Kampung Naga merupakan suatu perkampungan yang dihuni oleh sekelompok masyarakat yang sangat kuat dalam memegang adat istiadat peninggalan leluhurnya, dalam hal ini adalah adat Sunda. Seperti permukiman Badui, Kampung Naga menjadi objek kajian antropologi mengenai kehidupan masyarakat pedesaan Sunda di masa peralihan dari pengaruh Hindu menuju pengaruh Islam di Jawa Barat.
Kampung yang memiliki luas 1,5 hektar ini masih sangat terlihat 'hijau' dan sama sekali belum dipengaruhi oleh modernisasi. Sekitar 311 orang tinggal di desa ini. Lokasi Kampung Naga tidak jauh dari jalan raya yang menghubungkan kota Garut dengan kota Tasikmalaya.
Kampung ini berada di lembah yang subur, dengan batas wilayah, di sebelah Barat Kampung Naga dibatasi oleh hutan keramat karena di dalam hutan tersebut terdapat makam leluhur masyarakat Kampung Naga. Setibanya di kampung ini, Anda akan melihat ratusan pohon-pohon yang tumbuh tinggi, sawah hijau dan sungai Ciwulang panjang. Selain itu, Anda akan menghirup udara sejuk dan suara gemericik air sungai di kejauhan.
Saat Anda melangkahkan kaki di sekitar kampung ini, Anda akan berdecak kagum ketika melihat rumah penduduk setempat yang terbuat dari bambu dan kayu, sedangkan atap rumah terbuat dari daun Nipah, daun kelapa atau alang-alang. Sedangkan lantainya terbuat dari bambu yang dirangkai sedemikian rupa.
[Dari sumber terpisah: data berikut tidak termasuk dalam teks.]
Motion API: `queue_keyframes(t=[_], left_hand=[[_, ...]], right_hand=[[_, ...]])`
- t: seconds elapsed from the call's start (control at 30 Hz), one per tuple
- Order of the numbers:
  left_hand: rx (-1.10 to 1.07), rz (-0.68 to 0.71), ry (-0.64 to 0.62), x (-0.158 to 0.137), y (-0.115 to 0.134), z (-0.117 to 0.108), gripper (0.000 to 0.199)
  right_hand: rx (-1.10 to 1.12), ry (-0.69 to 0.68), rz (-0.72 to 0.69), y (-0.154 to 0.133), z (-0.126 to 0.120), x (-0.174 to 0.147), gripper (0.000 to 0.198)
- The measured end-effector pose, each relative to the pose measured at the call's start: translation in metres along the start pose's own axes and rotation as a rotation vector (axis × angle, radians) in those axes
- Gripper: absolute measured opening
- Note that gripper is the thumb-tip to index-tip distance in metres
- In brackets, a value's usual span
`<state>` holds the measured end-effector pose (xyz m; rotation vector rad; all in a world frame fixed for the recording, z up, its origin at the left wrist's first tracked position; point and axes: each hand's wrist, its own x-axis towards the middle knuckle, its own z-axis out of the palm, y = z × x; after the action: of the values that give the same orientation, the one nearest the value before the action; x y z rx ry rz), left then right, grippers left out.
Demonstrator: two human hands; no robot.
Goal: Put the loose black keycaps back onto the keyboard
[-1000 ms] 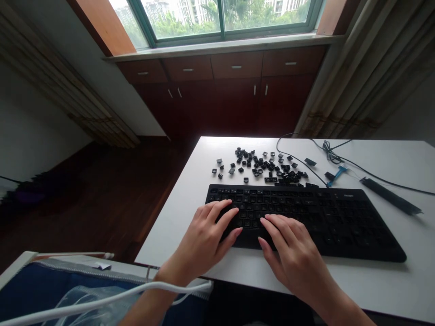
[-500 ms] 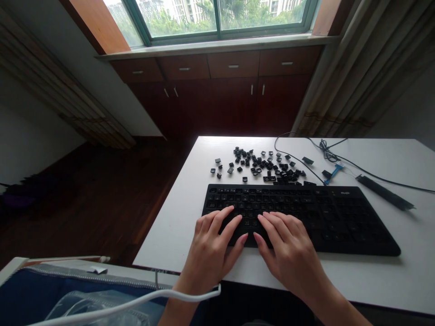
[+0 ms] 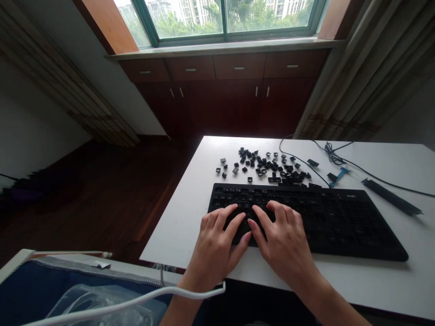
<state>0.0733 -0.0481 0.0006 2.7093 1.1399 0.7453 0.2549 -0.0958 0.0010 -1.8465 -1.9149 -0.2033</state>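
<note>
A black keyboard (image 3: 353, 226) lies on the white table, with keycaps gone from at least part of it. My left hand (image 3: 217, 240) rests over its left part, fingers spread and fingertips on the keys. Close beside it, my right hand (image 3: 283, 235) is over the middle of the keyboard, its fingers apart and bent; the index finger and thumb reach toward the left hand. I see nothing held in either hand. Behind the keyboard, many loose black keycaps (image 3: 261, 164) are scattered, some right side up and some turned over.
On the white table (image 3: 176, 231) a blue brush-like tool (image 3: 340, 175), a long dark strip (image 3: 390, 197) and a coiled black cable (image 3: 333, 154) lie to the right. A white rod (image 3: 136, 301) crosses the lower left, above a blue fabric bag (image 3: 30, 290).
My right hand has shifted its fingers up and left over the keys, with thumb and index nearer the left hand. The left hand stays nearly still; the whole view has shifted slightly.
</note>
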Motion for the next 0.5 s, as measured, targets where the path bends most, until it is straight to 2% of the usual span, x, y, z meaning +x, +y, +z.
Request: queue_keyframes(t=[0.2, 0.33, 0.43, 0.5], left_hand=[[0.009, -0.01, -0.003, -0.001, -0.001, 0.0, 0.04], [0.032, 0.019, -0.003, -0.001, -0.001, 0.0, 0.042], [0.092, 0.056, 0.024, 0.002, -0.001, 0.001, 0.046], [0.125, 0.087, 0.032, 0.006, -0.002, 0.004, 0.048]], right_hand=[[0.036, 0.019, -0.045, 0.003, 0.002, -0.007, 0.038], [0.108, 0.03, -0.096, 0.015, -0.011, -0.019, 0.037], [0.114, 0.085, -0.075, 0.043, -0.03, -0.027, 0.031], [0.053, 0.151, -0.011, 0.075, -0.045, -0.029, 0.027]])
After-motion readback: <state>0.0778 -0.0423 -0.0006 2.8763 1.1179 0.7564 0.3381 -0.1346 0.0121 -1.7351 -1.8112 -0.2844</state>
Desa yang penduduknya menganut agama
Islam ini masih mempertahankan tradisi lama. Sebagai contoh, rumah-rumah
di kampung ini harus menghadap ke utara atau ke selatan sedangkan
Masjid, balai pertemuan, dan lumbung padi harus menghadap ke timur atau
ke barat. Selama bertahun-tahun, mereka tidak pernah menambahkan atau
mengurangi jumlah bangunan yang berjumlah 111. Selain itu, kepala adat
melarang warganya untuk menggunakan peralatan elektronik. Semua kegiatan
sehari-hari yang dilakukan secara manual.
Penduduk kampung Naga terkenal dengan
kehidupan mereka yang sederhana dan harmonis. Mereka juga dikenal karena
keramahan mereka kepada wisatawan domestik dan asing. Selain pertanian
dan peternakan, mereka juga memproduksi kerajinan sebagai suvenir.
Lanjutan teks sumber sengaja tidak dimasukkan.